> **Task objective**
Please write out exactly the lines of the data below from the line holding "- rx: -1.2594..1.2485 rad" through the line holding "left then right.", and leave out the rest.

----- Records for the task -----

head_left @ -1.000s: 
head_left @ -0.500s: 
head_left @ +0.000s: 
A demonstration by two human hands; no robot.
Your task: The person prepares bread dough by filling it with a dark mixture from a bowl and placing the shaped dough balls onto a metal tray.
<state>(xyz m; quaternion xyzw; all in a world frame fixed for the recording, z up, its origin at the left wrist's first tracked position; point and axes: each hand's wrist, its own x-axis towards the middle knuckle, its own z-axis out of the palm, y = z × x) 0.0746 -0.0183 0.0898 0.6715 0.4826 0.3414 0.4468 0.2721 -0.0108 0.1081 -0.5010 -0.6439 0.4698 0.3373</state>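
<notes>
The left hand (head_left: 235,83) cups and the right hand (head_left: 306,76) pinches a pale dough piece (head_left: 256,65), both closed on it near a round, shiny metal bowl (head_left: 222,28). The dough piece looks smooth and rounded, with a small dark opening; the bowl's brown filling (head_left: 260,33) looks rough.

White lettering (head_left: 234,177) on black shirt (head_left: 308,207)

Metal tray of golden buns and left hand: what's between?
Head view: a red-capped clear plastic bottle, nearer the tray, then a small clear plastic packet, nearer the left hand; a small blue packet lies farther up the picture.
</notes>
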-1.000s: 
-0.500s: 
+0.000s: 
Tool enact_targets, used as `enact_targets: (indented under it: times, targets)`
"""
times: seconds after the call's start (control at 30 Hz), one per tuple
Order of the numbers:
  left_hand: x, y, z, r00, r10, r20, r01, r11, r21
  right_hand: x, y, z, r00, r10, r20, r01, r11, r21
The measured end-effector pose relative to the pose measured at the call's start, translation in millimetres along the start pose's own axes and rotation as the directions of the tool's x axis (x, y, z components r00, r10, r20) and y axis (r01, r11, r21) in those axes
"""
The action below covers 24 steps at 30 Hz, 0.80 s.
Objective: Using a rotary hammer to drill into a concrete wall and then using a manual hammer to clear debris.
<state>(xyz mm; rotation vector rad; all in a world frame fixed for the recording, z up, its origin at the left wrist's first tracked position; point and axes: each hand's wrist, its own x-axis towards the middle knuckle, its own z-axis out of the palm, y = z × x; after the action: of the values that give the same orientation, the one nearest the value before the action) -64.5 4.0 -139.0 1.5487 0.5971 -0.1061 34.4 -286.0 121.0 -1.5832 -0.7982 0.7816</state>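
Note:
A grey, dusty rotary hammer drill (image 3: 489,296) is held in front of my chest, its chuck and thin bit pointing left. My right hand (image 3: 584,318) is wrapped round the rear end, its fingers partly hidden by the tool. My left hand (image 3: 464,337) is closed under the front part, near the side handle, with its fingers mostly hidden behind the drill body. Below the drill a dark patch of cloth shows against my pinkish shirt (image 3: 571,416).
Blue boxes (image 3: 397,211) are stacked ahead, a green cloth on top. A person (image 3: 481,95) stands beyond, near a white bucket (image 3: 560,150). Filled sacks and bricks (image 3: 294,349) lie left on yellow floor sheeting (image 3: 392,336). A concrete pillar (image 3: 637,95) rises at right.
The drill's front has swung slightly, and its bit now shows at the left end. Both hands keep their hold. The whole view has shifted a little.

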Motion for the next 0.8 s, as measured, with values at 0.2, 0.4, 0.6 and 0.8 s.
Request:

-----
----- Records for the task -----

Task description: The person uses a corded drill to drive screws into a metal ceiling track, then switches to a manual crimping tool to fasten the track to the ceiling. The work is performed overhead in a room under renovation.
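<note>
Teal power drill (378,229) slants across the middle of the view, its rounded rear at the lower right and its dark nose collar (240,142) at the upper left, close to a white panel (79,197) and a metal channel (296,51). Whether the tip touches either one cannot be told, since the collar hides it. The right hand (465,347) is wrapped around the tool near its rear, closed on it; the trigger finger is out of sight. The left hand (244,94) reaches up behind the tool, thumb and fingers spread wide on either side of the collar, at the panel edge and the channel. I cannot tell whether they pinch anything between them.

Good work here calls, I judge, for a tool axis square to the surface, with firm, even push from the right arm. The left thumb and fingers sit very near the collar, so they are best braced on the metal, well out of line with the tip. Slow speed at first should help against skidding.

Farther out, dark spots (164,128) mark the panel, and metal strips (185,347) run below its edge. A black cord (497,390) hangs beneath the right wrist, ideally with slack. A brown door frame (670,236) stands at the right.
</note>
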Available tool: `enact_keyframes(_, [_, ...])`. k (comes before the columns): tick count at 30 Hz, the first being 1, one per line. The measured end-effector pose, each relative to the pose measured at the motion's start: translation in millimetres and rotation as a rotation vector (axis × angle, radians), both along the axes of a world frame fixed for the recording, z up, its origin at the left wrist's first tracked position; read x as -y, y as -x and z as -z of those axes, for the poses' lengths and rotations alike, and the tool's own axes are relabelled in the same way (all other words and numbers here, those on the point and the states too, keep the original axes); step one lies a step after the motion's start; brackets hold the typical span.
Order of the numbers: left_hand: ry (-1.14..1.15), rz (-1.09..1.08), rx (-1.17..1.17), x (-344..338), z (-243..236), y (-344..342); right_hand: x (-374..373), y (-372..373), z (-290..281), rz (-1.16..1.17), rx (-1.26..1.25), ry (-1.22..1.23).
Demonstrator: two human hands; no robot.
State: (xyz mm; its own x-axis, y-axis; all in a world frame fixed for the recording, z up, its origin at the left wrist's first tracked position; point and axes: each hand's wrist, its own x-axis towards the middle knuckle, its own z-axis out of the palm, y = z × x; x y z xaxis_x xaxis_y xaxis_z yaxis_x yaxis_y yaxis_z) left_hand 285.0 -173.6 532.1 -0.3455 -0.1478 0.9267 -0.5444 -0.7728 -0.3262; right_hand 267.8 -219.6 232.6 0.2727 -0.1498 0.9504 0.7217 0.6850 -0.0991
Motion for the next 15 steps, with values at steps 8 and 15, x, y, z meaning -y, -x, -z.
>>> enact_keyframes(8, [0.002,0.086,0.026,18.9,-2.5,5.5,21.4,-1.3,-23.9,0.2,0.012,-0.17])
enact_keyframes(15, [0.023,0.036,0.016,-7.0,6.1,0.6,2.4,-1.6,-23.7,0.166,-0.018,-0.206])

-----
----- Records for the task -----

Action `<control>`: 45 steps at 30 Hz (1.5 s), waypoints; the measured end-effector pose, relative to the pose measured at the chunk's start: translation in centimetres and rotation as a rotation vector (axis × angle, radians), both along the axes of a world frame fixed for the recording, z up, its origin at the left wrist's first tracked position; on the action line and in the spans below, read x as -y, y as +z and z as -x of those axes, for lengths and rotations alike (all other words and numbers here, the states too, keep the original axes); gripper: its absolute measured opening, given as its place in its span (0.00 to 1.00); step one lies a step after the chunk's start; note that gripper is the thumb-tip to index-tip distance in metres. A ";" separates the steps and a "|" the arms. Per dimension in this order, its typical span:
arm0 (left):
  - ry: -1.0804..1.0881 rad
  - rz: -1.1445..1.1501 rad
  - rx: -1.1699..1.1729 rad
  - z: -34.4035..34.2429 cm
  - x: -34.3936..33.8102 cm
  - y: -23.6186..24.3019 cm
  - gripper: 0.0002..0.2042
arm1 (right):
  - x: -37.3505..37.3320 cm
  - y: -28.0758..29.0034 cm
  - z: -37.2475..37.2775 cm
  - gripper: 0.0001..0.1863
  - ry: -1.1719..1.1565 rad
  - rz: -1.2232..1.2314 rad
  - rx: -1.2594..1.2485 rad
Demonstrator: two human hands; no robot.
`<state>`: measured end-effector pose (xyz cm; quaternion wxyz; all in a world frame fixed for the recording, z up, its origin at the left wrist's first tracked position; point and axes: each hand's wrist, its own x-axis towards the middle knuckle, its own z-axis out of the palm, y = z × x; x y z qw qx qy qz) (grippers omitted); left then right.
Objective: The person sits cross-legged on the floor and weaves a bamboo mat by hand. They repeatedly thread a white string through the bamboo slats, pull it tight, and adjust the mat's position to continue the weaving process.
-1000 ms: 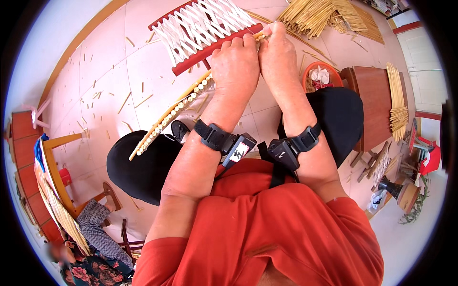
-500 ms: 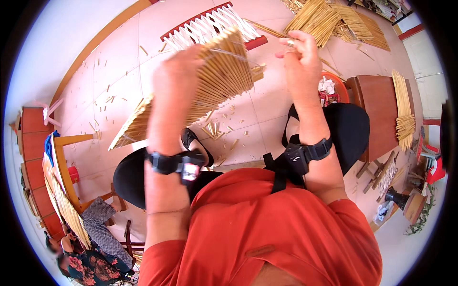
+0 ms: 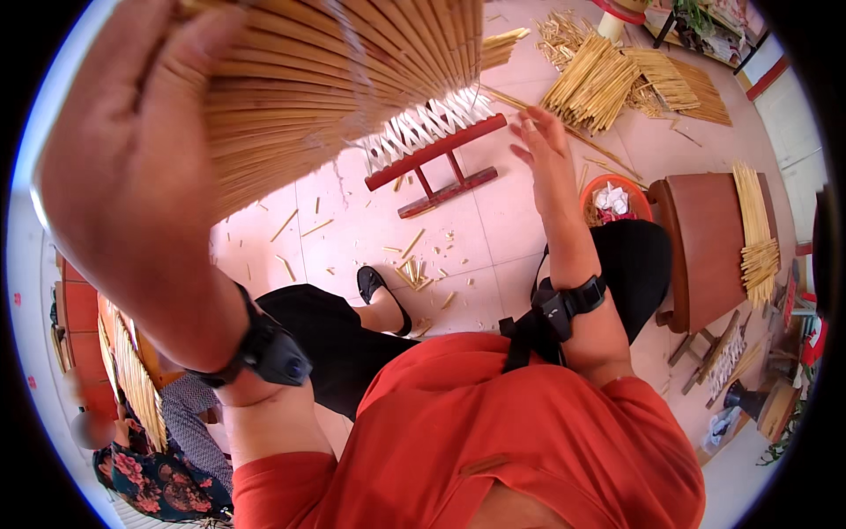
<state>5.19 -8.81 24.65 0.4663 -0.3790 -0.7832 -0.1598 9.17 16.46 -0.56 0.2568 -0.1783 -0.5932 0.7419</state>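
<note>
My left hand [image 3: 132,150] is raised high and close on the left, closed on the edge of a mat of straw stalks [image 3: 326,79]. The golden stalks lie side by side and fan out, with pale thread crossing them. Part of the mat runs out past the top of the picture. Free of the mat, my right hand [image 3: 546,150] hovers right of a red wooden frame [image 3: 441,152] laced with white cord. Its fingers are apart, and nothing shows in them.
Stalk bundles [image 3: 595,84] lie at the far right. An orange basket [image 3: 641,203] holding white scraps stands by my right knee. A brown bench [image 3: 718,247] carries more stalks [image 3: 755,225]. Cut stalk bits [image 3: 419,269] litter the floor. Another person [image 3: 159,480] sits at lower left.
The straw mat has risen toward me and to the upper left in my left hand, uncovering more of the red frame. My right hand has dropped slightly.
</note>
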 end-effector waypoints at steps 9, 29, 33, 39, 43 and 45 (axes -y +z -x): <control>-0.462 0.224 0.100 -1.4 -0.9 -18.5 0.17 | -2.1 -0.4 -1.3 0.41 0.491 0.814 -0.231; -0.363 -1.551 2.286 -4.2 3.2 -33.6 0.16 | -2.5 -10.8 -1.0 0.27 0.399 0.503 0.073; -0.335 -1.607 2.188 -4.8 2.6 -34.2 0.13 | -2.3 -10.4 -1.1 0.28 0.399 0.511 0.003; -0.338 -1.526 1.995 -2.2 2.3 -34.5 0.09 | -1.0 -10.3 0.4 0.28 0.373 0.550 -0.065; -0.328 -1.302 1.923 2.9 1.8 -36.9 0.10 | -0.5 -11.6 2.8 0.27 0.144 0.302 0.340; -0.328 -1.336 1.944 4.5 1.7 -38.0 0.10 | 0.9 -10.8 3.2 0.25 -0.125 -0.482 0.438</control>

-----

> **Answer below**
  - rx: -1.2594..1.2485 rad
Demonstrator: two human hands; no robot.
`<state>`: measured end-effector pose (xyz cm; quaternion wxyz; all in a world frame fixed for the recording, z up, its origin at the left wrist's first tracked position; point and axes: each hand's wrist, its own x-axis towards the middle knuckle, its own z-axis out of the palm, y = z × x; x y z qw qx qy qz) (grippers omitted); left then right.

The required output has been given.